Randell was born in Sydney and was the youngest of three sons, the others being Reg and Norm. The family lived for a time in Western Australia but eventually settled in Sydney.

Randell attended Marist Brothers School in North Sydney. He left school at the age of 14, and went to work as an office boy in a Sydney finance office.

===Early career===
Aged fourteen, Randell participated in a few sketches at a social acting club and did an unpaid job for radio station 2UE. He made his first professional appearance for the ABC at 14 for the Children's Sessions. He soon started acting regularly on children's serials.
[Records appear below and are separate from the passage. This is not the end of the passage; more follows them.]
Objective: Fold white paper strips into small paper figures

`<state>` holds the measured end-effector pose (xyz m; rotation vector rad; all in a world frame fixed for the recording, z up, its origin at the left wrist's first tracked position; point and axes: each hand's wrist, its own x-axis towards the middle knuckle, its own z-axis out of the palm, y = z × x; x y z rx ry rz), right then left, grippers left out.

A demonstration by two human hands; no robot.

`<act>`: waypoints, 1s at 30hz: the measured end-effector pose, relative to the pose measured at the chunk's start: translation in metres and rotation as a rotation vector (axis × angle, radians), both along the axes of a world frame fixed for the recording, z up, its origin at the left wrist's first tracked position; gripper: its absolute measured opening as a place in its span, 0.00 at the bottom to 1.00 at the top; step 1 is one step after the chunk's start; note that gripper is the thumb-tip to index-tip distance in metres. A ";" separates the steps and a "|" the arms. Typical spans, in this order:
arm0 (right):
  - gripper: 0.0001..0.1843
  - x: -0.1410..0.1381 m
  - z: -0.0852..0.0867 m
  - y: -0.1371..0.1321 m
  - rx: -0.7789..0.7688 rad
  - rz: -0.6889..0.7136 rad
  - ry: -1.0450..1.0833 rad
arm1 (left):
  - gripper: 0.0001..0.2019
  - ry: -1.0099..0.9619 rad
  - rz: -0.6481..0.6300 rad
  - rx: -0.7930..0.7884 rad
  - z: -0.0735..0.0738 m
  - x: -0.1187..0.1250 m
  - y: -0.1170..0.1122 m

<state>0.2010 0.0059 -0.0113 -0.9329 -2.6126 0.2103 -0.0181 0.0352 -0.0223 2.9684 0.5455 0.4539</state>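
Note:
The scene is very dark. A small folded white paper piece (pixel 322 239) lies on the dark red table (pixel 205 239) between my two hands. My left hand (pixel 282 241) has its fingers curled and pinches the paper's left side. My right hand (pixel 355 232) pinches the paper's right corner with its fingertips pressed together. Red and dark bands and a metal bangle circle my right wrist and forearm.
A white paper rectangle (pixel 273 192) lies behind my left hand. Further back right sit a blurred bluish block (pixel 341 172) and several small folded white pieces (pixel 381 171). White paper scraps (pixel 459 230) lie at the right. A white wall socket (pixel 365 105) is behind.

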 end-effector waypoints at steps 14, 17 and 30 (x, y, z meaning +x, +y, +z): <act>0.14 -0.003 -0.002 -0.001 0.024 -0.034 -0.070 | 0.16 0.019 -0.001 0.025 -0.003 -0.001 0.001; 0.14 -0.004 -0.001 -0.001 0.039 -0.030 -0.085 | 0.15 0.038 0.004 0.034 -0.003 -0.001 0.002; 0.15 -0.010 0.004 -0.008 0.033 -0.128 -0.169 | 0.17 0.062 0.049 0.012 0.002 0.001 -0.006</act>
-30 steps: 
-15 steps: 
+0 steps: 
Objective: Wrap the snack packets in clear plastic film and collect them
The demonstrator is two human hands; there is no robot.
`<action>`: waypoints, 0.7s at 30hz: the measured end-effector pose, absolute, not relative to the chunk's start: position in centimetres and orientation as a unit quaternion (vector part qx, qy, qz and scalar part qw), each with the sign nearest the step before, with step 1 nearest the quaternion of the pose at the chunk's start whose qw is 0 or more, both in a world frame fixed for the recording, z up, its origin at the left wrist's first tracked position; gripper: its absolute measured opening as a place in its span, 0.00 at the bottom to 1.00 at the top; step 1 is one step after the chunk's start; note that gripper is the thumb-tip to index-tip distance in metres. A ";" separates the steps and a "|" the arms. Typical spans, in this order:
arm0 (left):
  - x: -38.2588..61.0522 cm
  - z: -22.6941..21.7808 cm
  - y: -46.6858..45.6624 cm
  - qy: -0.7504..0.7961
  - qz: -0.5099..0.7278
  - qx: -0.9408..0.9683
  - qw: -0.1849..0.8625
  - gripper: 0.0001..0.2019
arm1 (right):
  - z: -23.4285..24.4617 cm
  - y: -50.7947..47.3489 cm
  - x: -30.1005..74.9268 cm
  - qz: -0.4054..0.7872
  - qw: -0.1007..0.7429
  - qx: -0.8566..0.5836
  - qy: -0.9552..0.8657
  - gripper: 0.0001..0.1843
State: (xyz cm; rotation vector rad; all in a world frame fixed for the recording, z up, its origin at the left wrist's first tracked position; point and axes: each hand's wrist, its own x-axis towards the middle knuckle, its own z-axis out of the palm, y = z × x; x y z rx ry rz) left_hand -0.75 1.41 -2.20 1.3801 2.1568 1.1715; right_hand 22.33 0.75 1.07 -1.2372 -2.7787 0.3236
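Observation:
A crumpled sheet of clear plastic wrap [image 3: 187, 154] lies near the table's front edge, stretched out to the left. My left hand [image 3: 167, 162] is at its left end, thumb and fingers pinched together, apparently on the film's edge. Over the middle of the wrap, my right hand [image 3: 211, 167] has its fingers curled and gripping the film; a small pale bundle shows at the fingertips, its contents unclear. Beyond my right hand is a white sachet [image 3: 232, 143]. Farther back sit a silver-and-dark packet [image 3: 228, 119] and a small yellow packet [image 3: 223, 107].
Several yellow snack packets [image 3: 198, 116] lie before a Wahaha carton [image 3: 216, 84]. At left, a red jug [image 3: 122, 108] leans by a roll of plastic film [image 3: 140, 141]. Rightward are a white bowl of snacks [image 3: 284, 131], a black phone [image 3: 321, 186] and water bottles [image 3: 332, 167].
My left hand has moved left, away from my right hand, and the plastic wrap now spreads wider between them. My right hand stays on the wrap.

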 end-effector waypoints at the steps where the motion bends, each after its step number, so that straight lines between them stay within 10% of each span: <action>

After eight months, Randell quit his office job to concentrate on acting.

He soon established himself as a leading male juvenile for radio, acting for 2KY Players, George Edwards, BAP and on Lux Playhouse. He also worked as a compère for variety shows, in particular with Jack Davey and did a two-man revue with Lloyd Lamble. He worked in both Sydney and Melbourne.

Randell made his legitimate stage debut aged 19, in a production of Quiet Wedding at the Minerva Theatre in Sydney. Randell later joked, "I moved out of radio and back into theatre because I was becoming a left-hand actor. I would hold the script in my right hand and do all my acting with my left hand."

Most of his stage work at this time was done at the Minerva Theatre, including performances in Of Mice and Men. Randell stated police were ready to arrest the cast of Of Mice and Men because the play featured the word "whorehouse". "Fortunately we received a standing ovation and the police decided in the circumstances not to make any arrests." As late as 1974, Randell would say this was his favourite performance.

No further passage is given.